-- WHAT TO DO --
Every line below from the one containing "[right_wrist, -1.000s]" through the one containing "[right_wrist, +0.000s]" must be transcribed exactly. Omit all lines outside that stretch.

Collected data:

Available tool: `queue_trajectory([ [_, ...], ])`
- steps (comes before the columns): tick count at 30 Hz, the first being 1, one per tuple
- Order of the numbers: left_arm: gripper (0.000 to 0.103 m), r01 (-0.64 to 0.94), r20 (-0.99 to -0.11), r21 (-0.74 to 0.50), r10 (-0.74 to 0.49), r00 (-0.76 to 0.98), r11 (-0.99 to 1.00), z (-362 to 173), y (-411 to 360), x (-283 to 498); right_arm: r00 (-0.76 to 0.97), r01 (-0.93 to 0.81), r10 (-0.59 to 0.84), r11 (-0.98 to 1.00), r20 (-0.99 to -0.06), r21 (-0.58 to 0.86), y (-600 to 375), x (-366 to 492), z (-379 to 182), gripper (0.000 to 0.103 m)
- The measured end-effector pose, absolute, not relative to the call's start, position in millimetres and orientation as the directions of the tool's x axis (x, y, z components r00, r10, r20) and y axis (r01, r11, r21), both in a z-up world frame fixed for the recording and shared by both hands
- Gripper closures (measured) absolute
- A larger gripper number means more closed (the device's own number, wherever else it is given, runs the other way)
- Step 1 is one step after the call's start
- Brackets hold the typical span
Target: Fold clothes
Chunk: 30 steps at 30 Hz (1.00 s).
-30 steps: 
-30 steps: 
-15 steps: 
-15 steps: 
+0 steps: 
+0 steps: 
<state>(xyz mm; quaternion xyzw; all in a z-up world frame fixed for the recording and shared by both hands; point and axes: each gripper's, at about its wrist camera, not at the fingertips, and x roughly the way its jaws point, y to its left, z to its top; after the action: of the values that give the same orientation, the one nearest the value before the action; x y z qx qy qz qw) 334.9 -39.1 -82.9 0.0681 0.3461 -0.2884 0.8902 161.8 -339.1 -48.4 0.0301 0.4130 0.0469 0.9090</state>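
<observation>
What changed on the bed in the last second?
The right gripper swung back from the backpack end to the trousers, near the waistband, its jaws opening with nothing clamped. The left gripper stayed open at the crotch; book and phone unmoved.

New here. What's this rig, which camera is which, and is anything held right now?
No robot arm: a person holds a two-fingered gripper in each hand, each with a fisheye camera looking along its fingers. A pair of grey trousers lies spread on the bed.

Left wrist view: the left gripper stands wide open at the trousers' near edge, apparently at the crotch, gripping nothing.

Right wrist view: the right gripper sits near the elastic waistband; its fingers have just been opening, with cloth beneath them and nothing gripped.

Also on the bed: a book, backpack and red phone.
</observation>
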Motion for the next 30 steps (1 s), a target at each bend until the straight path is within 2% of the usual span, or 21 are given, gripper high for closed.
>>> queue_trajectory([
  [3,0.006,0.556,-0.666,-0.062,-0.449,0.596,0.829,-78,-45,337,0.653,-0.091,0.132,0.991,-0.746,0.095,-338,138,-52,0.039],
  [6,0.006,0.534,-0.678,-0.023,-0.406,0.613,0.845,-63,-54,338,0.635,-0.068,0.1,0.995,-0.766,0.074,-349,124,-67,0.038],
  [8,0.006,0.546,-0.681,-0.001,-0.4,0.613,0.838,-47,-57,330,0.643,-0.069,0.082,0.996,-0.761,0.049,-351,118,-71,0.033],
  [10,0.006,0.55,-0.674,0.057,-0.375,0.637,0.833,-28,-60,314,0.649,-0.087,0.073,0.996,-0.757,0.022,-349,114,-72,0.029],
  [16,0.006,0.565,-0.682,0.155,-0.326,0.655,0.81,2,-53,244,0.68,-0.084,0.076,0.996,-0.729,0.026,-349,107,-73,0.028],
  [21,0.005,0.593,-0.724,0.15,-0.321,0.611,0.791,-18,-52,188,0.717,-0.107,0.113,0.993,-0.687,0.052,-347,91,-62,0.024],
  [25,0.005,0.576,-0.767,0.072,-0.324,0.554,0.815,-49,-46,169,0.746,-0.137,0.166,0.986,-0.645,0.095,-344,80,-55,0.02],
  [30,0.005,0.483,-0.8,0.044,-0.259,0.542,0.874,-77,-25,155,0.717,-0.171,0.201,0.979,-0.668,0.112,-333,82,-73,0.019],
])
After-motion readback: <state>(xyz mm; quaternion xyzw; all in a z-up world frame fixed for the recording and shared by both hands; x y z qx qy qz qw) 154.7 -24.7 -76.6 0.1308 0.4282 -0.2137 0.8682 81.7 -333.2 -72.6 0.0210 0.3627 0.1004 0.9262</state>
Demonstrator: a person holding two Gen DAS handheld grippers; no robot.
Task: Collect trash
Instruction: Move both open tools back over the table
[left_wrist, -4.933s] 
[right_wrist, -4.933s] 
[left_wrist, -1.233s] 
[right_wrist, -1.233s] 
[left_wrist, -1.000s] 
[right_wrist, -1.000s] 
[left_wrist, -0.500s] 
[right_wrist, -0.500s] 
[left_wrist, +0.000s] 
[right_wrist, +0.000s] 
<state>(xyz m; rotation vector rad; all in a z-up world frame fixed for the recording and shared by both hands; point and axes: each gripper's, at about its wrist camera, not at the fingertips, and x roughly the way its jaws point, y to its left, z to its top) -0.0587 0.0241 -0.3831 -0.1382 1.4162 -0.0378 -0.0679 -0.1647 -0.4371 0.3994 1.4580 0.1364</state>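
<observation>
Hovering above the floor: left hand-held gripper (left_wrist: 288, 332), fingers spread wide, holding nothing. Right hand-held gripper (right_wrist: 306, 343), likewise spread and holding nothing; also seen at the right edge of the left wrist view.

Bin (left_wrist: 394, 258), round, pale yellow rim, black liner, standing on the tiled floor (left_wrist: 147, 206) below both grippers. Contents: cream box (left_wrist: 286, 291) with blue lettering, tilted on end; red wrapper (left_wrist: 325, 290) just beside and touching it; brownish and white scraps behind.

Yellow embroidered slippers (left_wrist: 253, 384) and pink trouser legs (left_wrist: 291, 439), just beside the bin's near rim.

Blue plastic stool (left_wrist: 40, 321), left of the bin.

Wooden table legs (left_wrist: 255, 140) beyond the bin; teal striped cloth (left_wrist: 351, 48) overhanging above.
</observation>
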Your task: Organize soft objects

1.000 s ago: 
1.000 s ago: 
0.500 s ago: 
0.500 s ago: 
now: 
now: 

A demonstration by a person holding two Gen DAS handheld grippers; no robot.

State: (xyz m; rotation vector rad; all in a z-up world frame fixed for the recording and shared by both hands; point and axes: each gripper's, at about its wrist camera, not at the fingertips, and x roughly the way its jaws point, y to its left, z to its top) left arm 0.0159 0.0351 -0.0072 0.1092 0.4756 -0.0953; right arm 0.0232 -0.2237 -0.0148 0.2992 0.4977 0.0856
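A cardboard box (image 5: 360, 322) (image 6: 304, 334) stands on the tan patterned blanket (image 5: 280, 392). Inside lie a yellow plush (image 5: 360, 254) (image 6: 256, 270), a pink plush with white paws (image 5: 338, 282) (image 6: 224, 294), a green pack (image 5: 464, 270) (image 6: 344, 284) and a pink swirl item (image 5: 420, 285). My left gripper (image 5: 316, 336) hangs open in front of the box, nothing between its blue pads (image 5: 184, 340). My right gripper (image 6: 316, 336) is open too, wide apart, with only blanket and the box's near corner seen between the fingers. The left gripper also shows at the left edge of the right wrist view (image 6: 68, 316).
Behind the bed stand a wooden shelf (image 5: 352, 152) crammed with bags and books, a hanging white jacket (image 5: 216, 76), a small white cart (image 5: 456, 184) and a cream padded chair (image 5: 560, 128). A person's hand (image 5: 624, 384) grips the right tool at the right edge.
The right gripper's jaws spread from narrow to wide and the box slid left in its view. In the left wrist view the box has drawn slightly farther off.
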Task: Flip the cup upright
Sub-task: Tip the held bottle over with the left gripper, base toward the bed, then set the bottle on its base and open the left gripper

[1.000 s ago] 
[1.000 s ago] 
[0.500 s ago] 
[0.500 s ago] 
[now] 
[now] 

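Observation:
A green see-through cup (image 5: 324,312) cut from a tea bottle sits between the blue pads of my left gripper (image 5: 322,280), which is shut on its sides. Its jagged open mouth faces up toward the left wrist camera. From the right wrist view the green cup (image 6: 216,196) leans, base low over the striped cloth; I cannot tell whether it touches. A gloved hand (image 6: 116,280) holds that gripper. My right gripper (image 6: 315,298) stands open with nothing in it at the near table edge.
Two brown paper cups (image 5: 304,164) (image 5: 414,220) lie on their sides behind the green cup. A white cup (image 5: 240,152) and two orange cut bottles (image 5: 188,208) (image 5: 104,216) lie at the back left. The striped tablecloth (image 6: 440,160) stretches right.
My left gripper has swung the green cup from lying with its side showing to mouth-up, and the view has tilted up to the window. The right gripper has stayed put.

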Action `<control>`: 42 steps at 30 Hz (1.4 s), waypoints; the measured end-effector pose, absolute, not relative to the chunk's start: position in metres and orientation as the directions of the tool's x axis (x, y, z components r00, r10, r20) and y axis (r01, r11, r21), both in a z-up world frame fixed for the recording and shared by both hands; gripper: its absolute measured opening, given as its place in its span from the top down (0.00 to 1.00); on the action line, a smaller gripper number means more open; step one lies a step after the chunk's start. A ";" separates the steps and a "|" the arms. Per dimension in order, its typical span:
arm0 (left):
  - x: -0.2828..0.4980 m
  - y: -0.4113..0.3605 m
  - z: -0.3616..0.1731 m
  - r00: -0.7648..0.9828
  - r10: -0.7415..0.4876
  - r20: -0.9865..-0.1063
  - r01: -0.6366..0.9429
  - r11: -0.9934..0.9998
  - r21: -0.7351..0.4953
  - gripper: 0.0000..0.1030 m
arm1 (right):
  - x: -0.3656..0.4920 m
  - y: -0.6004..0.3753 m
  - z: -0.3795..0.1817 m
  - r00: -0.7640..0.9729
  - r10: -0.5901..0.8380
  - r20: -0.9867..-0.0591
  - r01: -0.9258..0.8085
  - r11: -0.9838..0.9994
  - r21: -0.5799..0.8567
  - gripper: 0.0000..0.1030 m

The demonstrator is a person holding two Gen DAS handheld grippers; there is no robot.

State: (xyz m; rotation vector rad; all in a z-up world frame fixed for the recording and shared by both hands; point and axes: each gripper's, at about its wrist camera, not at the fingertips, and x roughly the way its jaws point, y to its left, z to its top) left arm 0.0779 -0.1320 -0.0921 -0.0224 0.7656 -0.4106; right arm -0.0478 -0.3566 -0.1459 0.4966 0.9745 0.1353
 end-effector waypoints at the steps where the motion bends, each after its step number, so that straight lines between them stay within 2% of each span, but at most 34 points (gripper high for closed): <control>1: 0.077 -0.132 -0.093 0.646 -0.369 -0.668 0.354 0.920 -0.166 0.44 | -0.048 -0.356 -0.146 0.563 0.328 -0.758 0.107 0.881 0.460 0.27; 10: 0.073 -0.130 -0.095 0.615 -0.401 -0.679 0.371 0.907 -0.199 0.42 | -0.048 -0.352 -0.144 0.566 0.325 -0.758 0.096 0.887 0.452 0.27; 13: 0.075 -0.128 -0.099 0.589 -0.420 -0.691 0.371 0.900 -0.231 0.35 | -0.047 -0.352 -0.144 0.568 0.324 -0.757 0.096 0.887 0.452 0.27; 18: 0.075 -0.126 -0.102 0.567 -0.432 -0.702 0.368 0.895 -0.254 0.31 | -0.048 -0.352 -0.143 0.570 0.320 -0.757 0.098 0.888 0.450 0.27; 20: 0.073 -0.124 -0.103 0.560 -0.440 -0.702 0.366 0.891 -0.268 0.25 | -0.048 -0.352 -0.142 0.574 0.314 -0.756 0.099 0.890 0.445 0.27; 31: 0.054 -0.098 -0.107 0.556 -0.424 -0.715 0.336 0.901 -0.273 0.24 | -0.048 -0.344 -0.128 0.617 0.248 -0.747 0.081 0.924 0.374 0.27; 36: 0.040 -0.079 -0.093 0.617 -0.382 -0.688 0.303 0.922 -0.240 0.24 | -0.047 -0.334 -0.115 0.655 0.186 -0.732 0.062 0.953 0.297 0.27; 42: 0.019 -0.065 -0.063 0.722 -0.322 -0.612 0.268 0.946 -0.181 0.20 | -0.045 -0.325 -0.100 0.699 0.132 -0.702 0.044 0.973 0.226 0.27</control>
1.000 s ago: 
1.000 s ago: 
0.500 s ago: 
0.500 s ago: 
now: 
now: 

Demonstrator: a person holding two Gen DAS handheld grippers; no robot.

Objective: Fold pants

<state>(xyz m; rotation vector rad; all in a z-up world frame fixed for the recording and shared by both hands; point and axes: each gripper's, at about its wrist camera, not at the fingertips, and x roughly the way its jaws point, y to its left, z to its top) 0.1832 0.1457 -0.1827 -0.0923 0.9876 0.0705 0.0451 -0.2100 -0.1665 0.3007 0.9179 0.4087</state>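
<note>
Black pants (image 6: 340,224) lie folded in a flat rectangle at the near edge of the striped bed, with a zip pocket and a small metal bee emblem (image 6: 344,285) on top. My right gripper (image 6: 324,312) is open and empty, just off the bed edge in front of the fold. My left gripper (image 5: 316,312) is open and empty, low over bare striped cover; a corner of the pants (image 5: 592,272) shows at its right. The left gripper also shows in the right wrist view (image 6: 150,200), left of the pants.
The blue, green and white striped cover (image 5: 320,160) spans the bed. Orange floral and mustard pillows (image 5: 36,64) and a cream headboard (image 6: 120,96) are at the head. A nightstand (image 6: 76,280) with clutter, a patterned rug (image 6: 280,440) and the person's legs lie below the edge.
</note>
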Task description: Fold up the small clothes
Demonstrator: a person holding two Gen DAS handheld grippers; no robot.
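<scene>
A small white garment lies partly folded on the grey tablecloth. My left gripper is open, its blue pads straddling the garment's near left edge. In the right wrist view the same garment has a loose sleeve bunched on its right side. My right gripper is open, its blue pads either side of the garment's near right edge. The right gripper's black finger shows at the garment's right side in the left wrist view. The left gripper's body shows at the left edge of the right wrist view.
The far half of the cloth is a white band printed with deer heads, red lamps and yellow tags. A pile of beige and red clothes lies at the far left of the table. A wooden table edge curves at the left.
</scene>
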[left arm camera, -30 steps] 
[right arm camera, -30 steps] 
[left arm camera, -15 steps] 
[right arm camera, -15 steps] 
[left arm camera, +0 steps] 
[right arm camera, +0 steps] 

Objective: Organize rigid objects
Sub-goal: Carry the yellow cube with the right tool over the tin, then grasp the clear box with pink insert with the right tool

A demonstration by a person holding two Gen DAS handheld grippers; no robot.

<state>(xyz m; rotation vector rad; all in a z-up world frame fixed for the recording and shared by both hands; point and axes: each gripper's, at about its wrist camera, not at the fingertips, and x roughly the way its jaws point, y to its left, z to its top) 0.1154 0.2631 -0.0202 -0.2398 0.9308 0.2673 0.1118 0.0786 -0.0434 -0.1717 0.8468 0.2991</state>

-- EXERCISE OUTPUT --
[right_wrist, -1.000s] 
[left_wrist, -0.500s] 
[right_wrist, -0.500s] 
[left_wrist, +0.000s] 
[right_wrist, +0.000s] 

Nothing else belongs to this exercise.